It's all here: Jigs, reels, tunes, songs

King Golden Banshee
at Dürty Nelly's
Sunday, December 15

I had not been in Dürty Nelly's for about a year before this evening, the usual excuses, time, location, etc., keeping me away, and the bar seemed different this time around. In place of the dark corners and disreputable gentlemen I seem to recall from my last visit, there was bright light and a fairly family oriented atmosphere. Everyone seemed to be there for the show, and parents, young professionals, and older folk alike waited expectantly for traditional Irish folk group King Golden Banshee to go on.

I quite enjoyed King Golden Banshee– the group has a motto for some of their more avid fans "the more you drink, and the more we drink, the better we all sound." Though I consumed some libations to keep in the spirit of things, the group sounded great from the get-go, even before I had taken my first sip.

The band is made up of Kevin Donleavy on keyboard and vocals, Michael Tuite on flute and assorted woodwinds, Colleen Tuite on drum, Will Rourk on tenor banjo and guitar (and, according to him, a "few other things"), and Adam Broderson on guitar. Traditional Irish folk music is their chosen genre, and they definitely chose well.

The band was as tight as a steel drum: All the musicians are very talented at their respective instruments, and they were ridiculously good at playing to and with the audience.

From my hour watching the group I became aware of a number of things: Traditional Irish music is divided up into two categories: dance music (jigs, reels, polkas, etc.) and songs. A

A jig is a fast 6/8 tune (generally for all of these); a reel is a fast 4/4-time tune; and a hornpipe is 2/4 time.

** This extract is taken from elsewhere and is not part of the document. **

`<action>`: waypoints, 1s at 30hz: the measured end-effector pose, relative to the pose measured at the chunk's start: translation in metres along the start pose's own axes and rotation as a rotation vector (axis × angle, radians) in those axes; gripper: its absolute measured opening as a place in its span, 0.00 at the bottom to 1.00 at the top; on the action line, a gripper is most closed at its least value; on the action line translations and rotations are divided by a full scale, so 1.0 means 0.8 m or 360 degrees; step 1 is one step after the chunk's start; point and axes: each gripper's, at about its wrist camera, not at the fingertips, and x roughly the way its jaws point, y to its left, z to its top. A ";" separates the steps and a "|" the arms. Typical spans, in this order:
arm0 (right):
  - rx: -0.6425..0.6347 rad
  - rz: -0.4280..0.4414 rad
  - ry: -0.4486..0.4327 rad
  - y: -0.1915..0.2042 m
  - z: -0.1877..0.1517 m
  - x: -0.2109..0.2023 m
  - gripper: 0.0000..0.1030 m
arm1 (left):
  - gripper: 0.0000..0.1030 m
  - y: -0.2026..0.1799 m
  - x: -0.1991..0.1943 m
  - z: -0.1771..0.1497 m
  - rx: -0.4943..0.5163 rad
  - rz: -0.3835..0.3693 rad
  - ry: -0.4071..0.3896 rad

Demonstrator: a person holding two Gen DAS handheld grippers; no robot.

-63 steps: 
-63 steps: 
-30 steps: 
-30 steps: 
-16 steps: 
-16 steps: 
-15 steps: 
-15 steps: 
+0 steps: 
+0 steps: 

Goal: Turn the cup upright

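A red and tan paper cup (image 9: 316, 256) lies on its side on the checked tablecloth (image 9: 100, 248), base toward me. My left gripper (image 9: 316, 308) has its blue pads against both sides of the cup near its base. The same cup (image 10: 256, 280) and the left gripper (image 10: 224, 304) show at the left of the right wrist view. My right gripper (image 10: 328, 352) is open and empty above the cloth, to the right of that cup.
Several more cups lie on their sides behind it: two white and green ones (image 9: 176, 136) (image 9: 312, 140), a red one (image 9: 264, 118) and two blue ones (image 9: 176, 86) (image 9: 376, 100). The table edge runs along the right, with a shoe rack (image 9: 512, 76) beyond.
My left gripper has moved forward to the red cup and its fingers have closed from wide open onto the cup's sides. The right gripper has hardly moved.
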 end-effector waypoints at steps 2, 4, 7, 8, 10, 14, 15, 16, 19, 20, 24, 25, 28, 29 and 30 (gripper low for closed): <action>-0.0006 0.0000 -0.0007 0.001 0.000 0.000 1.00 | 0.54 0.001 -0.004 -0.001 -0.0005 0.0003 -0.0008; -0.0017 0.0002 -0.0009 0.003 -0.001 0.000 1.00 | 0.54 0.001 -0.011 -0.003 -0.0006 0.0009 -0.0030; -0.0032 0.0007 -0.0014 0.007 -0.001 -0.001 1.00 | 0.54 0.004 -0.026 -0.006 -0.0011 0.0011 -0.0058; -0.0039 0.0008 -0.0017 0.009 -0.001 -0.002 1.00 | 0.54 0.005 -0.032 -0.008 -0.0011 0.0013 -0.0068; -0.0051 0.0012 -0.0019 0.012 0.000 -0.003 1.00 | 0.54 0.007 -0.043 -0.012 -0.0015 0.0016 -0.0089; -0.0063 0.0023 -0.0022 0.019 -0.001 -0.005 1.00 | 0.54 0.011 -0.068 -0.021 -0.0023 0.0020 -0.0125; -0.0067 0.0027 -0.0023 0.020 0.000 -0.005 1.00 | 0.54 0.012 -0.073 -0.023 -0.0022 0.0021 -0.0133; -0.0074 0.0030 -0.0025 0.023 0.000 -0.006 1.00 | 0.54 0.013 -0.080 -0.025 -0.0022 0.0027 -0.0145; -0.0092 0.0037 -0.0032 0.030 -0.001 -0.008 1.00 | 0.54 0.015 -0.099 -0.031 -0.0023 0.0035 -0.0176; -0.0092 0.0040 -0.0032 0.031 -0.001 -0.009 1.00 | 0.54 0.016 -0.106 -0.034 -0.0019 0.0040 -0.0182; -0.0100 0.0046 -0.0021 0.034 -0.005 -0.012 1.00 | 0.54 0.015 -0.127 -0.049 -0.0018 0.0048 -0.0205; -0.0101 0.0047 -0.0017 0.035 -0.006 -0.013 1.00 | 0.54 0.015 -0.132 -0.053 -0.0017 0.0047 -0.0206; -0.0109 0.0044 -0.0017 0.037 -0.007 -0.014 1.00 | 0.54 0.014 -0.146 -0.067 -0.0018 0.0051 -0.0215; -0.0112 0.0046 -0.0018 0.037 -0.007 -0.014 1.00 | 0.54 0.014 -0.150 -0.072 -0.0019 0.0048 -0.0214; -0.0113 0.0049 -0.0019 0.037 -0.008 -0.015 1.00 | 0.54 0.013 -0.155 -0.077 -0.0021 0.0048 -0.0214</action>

Songs are (often) not accompanied by instrumentation. And direct from the mouth of Rourk: "A tune is not a song, because songs have singing and lyrics, and tunes are just instrumental [ditties].

"Sometimes tunes are in songs, but songs are rarely in tunes– if there is one there, you have a song," he further helpfully elaborated.

The group rattled through a set of jigs, hornpipes, and reels, sometimes shouting out keys like "A minor" seconds before starting the tune. Although Donleavy was absent for the first set of instrumental pieces, he joined the group onstage and the King Golden Banshee sound was complete.

Colleen Tuite sang two songs with a heavy Irish accent while I watched the group; Donleavy sang one in a knowing and strong voice. The Irish folk/punk band the Pogues are a not-quite-traditional favorite of King Golden Banshee, though I only heard one tune by the group during my attendance at the show-­ the pop/Irish folk song "Walking Along the River," sung by Will Rourk and accompanied by his guitar.

It was an evening of paradigm shifts. For one, I learned I actually really enjoy traditional Irish music. For another, I learned Dürty Nelly's is nothing like I remember it.